„Letztendlich muss es dem iranischen Volk erlaubt sein, ihre eigene Zukunft zu gestalten“: Macron, Merz und Starmer positionieren sich gegen Mullah-Regime

vor 4 Monaten

„Letztendlich muss es dem iranischen Volk erlaubt sein, ihre eigene Zukunft zu gestalten“: Macron, Merz und Starmer positionieren sich gegen Mullah-Regime
Bildquelle: NiUS

Während im Nahen Osten die Eskalation zwischen Iran, Israel und den USA weiter brodelt, ziehen die drei großen europäischen Mächte eine klare Linie: Frankreichs Präsident Emmanuel Macron, Bundeskanzler Friedrich Merz und der britische Premierminister Keir Starmer verurteilen die iranischen Gegenangriffe „auf das Schärfste“. In einer gemeinsamen Erklärung, die die Bundesregierung am Samstagmittag veröffentlichte, rufen die E3-Staats- und Regierungschefs Teheran eindringlich zu Verhandlungen auf.

Am Samstagmorgen hatten die USA und Israel offenbar gezielte Schläge gegen iranische Führungsstrukturen geführt. Teheran reagierte mit Raketen- und Drohnenangriffen auf Nachbarländer in der Region.
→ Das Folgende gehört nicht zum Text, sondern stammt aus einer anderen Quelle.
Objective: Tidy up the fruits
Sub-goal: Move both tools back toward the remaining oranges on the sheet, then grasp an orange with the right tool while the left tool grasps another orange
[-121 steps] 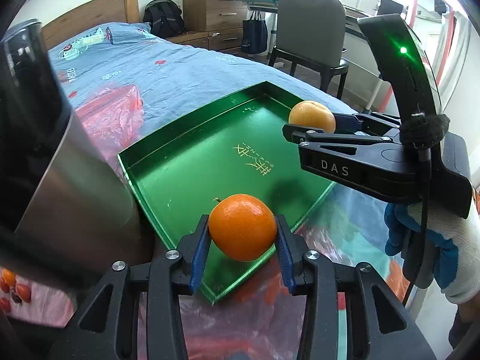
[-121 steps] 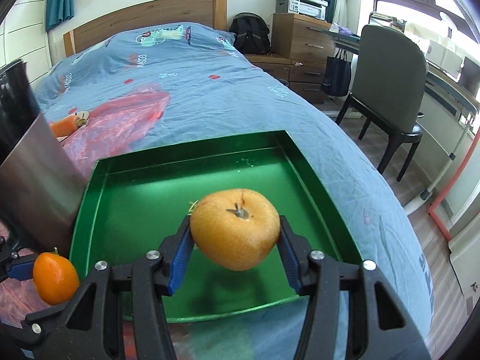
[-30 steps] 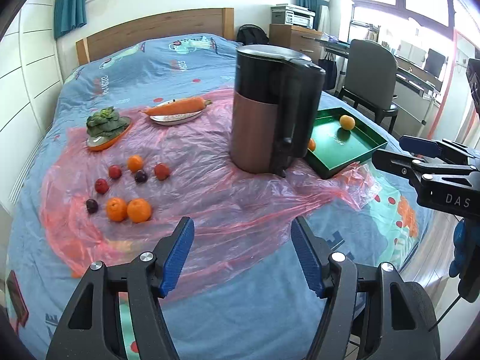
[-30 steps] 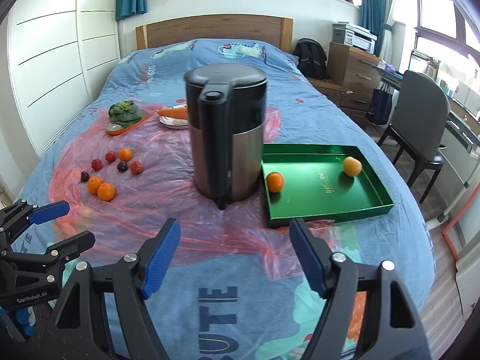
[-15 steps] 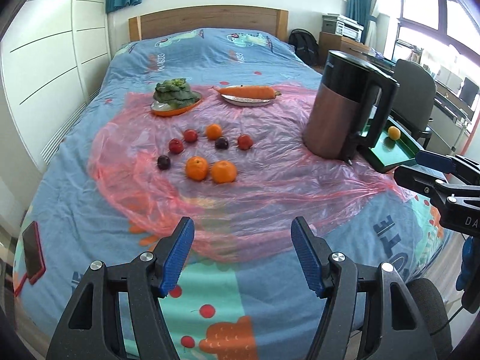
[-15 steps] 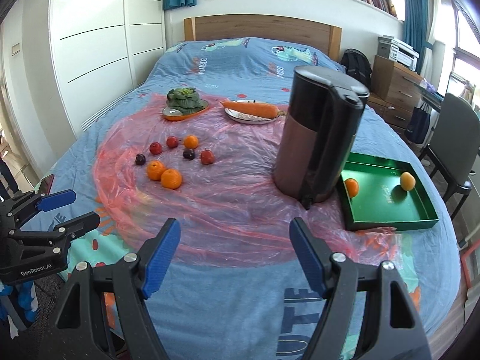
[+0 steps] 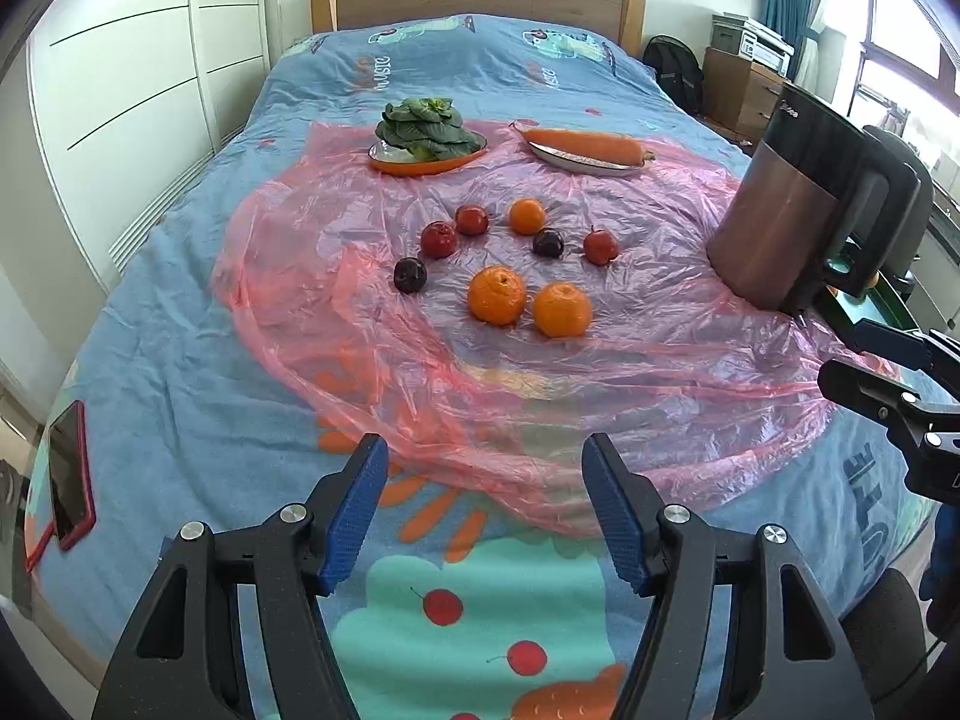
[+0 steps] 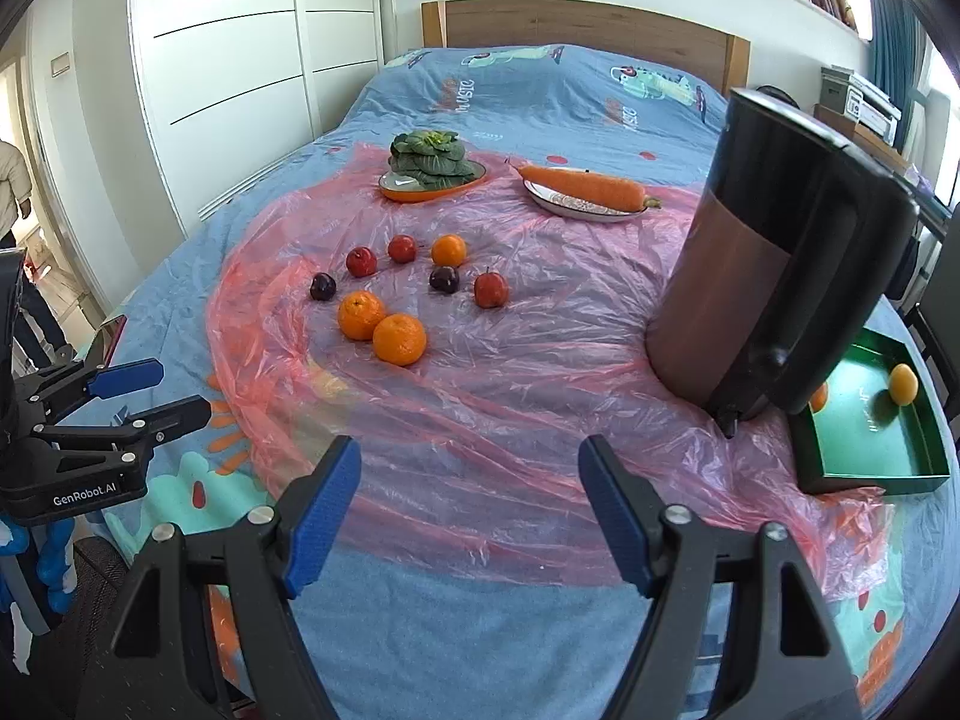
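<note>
Several loose fruits lie on the pink plastic sheet (image 7: 660, 360): two big oranges (image 7: 497, 294) side by side, a small orange (image 7: 527, 216), red apples (image 7: 438, 239) and dark plums (image 7: 410, 274). My left gripper (image 7: 483, 480) hangs open and empty over the bed's near edge, short of them. My right gripper (image 8: 469, 468) is also open and empty, further right. The green tray (image 8: 876, 474) at far right holds a yellow fruit (image 8: 903, 383) and an orange (image 8: 819, 396) half hidden by the kettle (image 8: 774, 276).
A plate of leafy greens (image 7: 427, 138) and a carrot on a plate (image 7: 582, 144) sit beyond the fruits. A phone in a red case (image 7: 69, 492) lies at the bed's left edge. A person (image 8: 12, 180) stands in the doorway at far left.
Both grippers, which held an orange and a yellow fruit over the tray four seconds ago, are empty. They have swung left and lower; the loose fruits look nearer, kettle and tray sit right.
</note>
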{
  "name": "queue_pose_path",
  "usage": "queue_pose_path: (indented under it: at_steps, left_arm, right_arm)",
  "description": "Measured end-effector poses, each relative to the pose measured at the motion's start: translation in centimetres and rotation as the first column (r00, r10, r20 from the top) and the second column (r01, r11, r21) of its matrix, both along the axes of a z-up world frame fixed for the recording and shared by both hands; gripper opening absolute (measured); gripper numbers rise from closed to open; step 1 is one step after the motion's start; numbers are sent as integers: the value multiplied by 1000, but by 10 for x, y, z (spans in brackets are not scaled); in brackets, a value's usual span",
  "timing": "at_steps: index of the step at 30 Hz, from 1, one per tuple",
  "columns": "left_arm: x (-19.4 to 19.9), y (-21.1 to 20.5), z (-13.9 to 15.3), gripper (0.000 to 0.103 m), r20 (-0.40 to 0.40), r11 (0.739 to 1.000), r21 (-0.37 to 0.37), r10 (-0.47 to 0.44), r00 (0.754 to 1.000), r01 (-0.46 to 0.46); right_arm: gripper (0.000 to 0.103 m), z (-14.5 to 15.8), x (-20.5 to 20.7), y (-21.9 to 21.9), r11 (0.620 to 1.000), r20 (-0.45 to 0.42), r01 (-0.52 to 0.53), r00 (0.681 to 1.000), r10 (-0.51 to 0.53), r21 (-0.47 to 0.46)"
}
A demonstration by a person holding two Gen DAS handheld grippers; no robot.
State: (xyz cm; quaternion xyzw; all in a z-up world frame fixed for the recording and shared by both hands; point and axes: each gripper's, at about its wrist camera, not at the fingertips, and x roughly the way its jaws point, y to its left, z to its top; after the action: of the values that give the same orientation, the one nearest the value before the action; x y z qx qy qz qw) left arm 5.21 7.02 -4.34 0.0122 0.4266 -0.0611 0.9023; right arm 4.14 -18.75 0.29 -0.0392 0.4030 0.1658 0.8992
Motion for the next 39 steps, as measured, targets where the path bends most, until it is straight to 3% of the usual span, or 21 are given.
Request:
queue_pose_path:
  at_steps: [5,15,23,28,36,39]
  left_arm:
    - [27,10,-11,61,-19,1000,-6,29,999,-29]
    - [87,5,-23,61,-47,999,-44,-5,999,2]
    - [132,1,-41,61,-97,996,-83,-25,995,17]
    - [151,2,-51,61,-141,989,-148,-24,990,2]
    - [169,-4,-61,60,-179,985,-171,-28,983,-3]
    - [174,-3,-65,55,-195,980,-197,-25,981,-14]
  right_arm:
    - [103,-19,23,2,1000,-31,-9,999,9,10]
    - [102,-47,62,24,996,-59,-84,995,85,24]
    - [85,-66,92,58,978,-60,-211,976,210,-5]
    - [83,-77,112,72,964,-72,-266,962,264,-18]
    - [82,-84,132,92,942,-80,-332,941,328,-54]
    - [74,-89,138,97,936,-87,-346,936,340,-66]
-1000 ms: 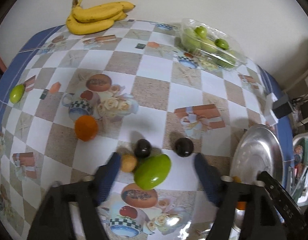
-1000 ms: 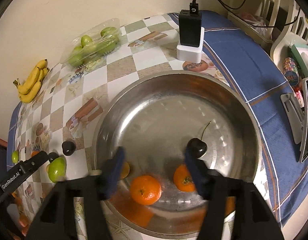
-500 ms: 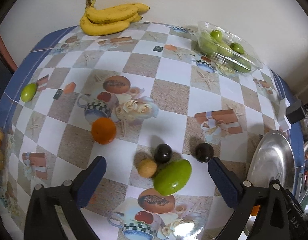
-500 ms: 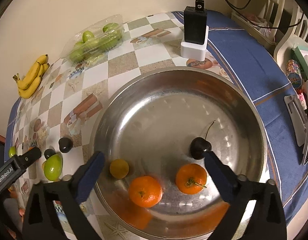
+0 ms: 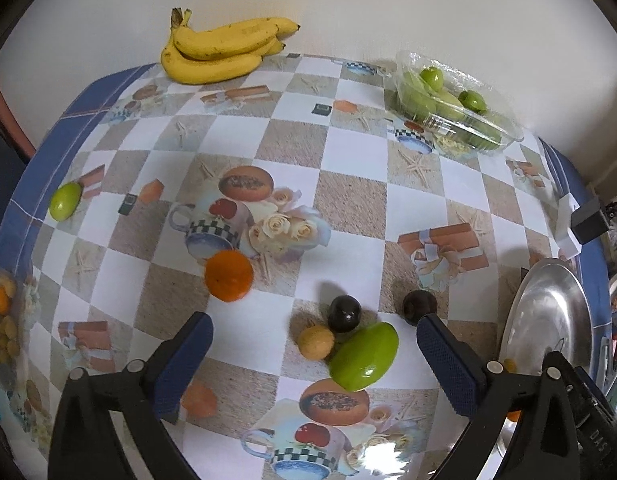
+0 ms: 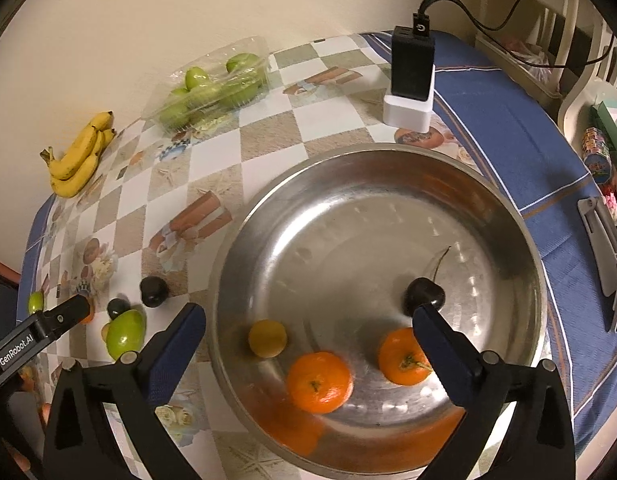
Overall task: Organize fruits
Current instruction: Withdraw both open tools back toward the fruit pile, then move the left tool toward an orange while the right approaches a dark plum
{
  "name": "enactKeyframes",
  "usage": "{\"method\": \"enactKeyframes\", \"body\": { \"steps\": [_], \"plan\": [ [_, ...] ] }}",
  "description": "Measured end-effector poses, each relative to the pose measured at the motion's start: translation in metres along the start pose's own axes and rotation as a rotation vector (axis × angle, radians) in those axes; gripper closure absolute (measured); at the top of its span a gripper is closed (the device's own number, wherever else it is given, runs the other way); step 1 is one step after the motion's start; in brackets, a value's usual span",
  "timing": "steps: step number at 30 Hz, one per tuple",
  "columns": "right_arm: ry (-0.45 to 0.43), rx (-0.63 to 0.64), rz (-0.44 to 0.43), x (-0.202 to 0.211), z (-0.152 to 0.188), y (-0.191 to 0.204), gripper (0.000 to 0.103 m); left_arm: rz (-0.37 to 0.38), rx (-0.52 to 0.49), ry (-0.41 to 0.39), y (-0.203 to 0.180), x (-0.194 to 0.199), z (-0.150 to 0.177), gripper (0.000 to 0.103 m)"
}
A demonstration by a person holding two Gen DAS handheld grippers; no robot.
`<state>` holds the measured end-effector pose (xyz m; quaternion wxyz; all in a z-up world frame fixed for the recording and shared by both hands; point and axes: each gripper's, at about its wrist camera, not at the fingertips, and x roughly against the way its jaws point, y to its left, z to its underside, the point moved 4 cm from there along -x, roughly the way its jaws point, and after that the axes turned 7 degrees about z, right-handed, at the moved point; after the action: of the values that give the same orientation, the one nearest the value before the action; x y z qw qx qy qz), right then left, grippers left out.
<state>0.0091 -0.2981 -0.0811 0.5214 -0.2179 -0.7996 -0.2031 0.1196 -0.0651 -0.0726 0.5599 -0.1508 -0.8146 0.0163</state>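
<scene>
My left gripper (image 5: 312, 322) stands open, low over the checked tablecloth. Between its spread fingers lie a green mango-shaped fruit (image 5: 364, 356), a small tan fruit (image 5: 315, 343) and a dark round fruit (image 5: 344, 314), all untouched. A second dark fruit (image 5: 418, 307) sits just past the right fingertip. A mandarin (image 5: 228, 276) lies further left. My right gripper (image 6: 308, 314) hangs open and empty over the steel bowl (image 6: 268, 200). The bowl holds two mandarins (image 6: 319, 382) (image 6: 404, 356), a small yellow fruit (image 6: 267, 338) and a stemmed cherry (image 6: 422, 294).
Bananas (image 5: 220, 50) and a clear box of green fruits (image 5: 448, 104) sit by the back wall. A small green fruit (image 5: 65, 201) lies near the table's left edge. A black charger (image 6: 412, 64) on a white base stands behind the bowl, with clutter off the right edge.
Both grippers' jaws have spread from a narrower gap to wide apart. The small yellow fruit, earlier beside the right gripper's left finger, now lies free in the bowl.
</scene>
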Motion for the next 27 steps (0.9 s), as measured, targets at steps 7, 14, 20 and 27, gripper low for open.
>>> {"method": "enactKeyframes", "body": {
  "steps": [7,14,20,27],
  "plan": [
    [-0.022,0.051,-0.005,0.006,-0.001,0.020,0.000,-0.016,-0.004,-0.034,0.023,0.013,-0.009,0.000],
    [-0.027,0.071,-0.046,0.009,0.000,0.041,0.000,-0.030,0.070,-0.070,0.065,0.027,-0.019,0.000],
    [-0.047,0.127,-0.091,0.017,0.003,0.075,0.000,-0.062,0.101,-0.084,0.091,0.033,-0.021,0.000],
    [-0.036,0.181,-0.159,0.017,0.010,0.114,0.000,-0.063,0.100,-0.091,0.102,0.033,-0.022,0.000]
  ]
}}
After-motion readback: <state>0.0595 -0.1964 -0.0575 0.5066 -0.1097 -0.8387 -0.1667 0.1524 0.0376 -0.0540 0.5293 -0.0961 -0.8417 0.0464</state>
In der Erklärung, die auf der Website der Bundesregierung unter der Nummer 36/26 erschien, heißt es wörtlich:

„Frankreich, Deutschland und das Vereinigte Königreich haben wiederholt an das iranische Regime appelliert, ihr Nuklearprogramm einzustellen, das ballistische Raketenprogramm zu reduzieren, von destabilisierenden Aktivitäten in der Region und unseren Heimatländern abzusehen und die abstoßende Gewalt und Repression gegen die eigene Bevölkerung zu beenden.